» Problem requirements:
Write out exactly what each line says, starting with the first line below and ending on the one with "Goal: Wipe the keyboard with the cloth".

—————

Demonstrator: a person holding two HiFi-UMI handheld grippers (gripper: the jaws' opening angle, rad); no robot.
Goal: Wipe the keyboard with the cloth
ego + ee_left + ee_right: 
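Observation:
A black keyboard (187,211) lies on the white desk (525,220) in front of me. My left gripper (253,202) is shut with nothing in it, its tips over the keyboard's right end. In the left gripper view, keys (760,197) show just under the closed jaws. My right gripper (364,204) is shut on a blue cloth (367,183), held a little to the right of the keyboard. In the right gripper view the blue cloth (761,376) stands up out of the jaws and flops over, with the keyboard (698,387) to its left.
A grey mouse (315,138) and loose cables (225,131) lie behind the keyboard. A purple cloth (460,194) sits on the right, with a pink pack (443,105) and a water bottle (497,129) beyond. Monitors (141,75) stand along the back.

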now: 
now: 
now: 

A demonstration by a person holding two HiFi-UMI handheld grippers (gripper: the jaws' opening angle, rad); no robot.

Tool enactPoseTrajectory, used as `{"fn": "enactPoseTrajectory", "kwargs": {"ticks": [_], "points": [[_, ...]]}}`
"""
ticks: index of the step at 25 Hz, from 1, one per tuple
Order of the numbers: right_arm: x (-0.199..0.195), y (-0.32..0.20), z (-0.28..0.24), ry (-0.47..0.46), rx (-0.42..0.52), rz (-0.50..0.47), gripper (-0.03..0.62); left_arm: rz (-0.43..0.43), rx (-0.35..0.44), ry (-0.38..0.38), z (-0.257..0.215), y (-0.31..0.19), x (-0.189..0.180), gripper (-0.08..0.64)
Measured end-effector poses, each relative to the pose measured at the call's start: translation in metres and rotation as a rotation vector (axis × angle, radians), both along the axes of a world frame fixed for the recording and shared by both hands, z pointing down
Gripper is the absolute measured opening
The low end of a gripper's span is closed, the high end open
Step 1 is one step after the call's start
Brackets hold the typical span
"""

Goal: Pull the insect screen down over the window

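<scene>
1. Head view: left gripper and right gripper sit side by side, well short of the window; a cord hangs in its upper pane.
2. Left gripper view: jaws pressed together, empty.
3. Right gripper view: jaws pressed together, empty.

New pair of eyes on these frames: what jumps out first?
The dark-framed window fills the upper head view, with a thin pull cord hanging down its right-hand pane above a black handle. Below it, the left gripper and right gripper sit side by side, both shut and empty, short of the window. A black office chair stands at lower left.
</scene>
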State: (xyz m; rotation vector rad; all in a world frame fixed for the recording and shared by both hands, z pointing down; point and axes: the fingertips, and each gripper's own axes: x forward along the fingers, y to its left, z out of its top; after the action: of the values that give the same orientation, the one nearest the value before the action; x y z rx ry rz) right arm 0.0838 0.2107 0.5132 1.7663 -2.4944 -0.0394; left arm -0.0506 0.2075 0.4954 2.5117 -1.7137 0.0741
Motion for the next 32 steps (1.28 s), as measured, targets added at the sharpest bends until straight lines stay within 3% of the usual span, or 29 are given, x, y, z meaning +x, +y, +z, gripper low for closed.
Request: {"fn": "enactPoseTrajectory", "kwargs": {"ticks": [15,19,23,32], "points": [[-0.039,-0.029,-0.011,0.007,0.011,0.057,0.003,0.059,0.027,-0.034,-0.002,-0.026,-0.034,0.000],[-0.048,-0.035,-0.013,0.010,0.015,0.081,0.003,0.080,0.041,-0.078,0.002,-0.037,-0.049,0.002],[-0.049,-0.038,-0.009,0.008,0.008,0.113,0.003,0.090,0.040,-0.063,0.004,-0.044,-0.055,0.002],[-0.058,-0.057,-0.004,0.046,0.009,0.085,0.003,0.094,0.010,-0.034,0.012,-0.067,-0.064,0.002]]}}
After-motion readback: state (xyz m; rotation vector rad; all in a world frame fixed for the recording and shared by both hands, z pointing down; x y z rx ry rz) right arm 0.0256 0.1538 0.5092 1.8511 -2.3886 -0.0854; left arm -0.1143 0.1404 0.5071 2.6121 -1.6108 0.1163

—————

» Output of the task:
Demonstrator: a person holding two HiFi-UMI handheld grippers (gripper: the jaws' opening angle, rad); no robot.
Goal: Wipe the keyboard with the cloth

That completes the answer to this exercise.